Le vin serait-il meilleur pour la santé que l’eau ?

Isante_magazine

« Alcoolier !!! alcoolier !!! Est-ce que j'ai une tête d'alcoolier ? »

Voilà ce qu'auraient pu dire, s’ils étaient encore de ce monde, mon frère, mes parents, grands-parents et arrière grands-parents, tous viticulteurs. Pour de nombreux éminents professeurs en addictologie, les viticulteurs seraient en effet des alcooliers. La définition d'alcoolier, dans le dictionnaire, est : industriel fabricant de l'alcool.
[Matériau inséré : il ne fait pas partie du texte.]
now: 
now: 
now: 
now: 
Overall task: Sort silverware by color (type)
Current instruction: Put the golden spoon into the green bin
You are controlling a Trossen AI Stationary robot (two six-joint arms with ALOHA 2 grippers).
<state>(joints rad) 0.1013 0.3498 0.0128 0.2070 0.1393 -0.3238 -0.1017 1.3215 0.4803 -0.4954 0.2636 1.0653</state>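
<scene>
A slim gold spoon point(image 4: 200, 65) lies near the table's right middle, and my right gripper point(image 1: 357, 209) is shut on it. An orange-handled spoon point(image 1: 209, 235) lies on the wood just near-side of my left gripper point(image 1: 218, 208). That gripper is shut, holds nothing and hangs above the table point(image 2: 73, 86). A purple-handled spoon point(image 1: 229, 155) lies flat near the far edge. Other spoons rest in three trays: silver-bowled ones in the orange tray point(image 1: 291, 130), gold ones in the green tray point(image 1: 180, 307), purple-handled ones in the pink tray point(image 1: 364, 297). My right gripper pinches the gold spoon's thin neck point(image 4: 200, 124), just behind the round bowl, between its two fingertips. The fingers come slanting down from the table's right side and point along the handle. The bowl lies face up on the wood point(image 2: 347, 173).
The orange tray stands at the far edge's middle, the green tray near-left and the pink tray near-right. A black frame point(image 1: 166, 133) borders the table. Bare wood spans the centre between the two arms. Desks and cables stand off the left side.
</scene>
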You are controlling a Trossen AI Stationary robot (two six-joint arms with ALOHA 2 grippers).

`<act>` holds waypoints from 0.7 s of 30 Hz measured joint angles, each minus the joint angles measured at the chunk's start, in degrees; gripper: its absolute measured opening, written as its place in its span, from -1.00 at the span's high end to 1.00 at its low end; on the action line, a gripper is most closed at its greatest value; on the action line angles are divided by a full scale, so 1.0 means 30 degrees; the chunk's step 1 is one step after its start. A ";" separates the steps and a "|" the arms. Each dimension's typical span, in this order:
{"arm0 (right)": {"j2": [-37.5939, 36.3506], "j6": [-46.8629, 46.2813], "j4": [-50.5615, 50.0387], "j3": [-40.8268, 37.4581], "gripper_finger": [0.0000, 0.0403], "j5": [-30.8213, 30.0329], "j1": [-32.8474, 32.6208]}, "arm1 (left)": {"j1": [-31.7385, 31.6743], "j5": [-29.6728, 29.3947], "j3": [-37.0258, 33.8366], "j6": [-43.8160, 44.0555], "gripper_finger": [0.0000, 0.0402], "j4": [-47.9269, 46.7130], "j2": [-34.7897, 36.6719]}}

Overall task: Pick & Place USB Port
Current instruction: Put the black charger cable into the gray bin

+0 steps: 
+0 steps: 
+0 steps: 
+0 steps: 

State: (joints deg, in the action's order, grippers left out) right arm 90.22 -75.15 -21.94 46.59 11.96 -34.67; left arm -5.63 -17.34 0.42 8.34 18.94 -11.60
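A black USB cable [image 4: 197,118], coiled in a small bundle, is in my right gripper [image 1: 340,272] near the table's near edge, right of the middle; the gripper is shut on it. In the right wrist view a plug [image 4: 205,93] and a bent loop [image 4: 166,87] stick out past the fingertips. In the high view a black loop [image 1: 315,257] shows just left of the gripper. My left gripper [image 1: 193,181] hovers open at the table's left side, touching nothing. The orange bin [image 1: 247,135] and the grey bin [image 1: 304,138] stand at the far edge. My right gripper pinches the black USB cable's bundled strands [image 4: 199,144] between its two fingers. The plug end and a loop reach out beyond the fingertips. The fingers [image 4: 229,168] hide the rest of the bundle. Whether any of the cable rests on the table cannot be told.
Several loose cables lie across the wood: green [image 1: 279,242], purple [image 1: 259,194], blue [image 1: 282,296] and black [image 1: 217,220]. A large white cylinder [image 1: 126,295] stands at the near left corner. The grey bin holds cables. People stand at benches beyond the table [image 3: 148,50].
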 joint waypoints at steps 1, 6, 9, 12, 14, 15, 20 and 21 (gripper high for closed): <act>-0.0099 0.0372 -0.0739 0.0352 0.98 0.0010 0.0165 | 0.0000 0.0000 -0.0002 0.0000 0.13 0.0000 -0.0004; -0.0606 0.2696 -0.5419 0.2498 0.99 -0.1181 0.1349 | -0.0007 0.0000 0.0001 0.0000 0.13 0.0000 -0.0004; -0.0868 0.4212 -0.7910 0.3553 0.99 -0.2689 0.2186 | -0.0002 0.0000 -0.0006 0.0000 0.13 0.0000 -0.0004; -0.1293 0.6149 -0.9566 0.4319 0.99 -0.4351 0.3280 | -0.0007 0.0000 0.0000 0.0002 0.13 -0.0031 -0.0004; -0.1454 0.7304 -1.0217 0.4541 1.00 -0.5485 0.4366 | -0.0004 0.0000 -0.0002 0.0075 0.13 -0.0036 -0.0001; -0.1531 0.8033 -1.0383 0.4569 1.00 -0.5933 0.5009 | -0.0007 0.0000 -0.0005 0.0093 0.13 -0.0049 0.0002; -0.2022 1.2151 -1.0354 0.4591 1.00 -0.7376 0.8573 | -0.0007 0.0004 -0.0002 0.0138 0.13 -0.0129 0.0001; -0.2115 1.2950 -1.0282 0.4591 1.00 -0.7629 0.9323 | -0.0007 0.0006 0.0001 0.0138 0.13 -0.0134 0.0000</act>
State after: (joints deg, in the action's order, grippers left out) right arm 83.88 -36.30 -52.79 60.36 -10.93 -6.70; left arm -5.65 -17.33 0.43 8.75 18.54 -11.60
Ramener la viticulture à cela est à mon sens un raccourci très réducteur. Certes, le vin contient de l'alcool (alcool éthylique ou éthanol) mais représente de 10 à 14% d'un ensemble de plus de 300 composants aujourd'hui identifiés. De plus c'est oublier que depuis plusieurs millénaires le vin a été un symbole majeur de la culture des pays du pourtour méditerranéen et a contribué au bien-être des populations. Cette boisson a été utilisée pour ses propriétés médicales par plusieurs civilisations. Au 6 ème siècle, la prescription de Saint-Benoît (« De la mesure à garder dans le boire ») aux moines de sa congrégation leur autorisait à consommer une Hermine de vin par jour, c'est-à-dire environ 27 centilitres (approximativement 2 verres). Pour Pasteur, le vin était même la « plus saine et la plus hygiénique des boissons ».

Cela dit, si les effets néfastes d'une consommation excessive de boissons alcoolisées n'est plus à démontrer, des effets bénéfiques en termes de protection vasculaire ont également été prouvés. Depuis une trentaine d'années de très nombreux travaux ont été effectués par la communauté scientifique sur la relation entre le vin et la santé avec des vertus protectrices pour les uns et des effets néfastes pour les autres. Le débat est donc ouvert.

Cependant la balance penche nettement pour les uns car il est aujourd'hui communément admis qu'une consommation modérée mais régulière de vin rouge protège contre les maladies cardiovasculaires, ce que confirment de nombreuses enquêtes épidémiologiques. L'OMS (Organisation Mondiale de la Santé) situe une consommation modérée de vin à 2 verres par jour pour les femmes et 3 verres par jour pour les hommes et recommande également de s'abstenir un jour par semaine de toute consommation d'alcool.

 Tout débute par la mise en évidence du fameux « French Paradox » au début des années 80. C'est la constatation, en France, chez les hommes de 34 à 65 ans d'un taux de mortalité qui se situe juste au-dessus de celui de la Grèce ou du Japon alors que la consommation de graisses animales en France est très élevée. Ceci s'explique notamment par la consommation de vin et de la présence dans celui-ci de polyphénols (surtout dans les vins rouges). Ces derniers sont de puissants anti-oxydants réduisant l'oxydation des lipides (graisses) et apportant ainsi un effet cardio-protecteur. L'existence du « French Paradox » sera plus tard vulgarisé par l'équipe du Docteur Serge Renaud.

Par ailleurs, le Docteur italien Di Castelnuevo propose une analyse plutôt surprenante : sur les risques de mortalité toutes causes confondues, regroupant 34 études épidémiologiques réalisées dans différents pays, l’analyse aboutit à une courbe « en J ». Ce graphique est un comparatif des risques entre les non consommateurs de boissons alcoolisés et les consommateurs de vin. La courbe montre que chez une femme consommant 2 verres de vin par jour et chez un homme consommant 3 verres de vin par jour, le risque de décès par maladies cardiovasculaires est plus bas que chez l'abstinent qui ne boit que de l’eau. Sur la même courbe, on s'aperçoit qu'avec 3 verres de vin par jour pour la femme et 5 pour l'homme ce risque se situe au même niveau que pour l'abstinent. Bien entendu, pour des quantités de vin supérieures le risque devient plus élevé.

Avec de tels résultats, on peut comprendre que la polémique sur le sujet n’est pas prête de s’arrêter.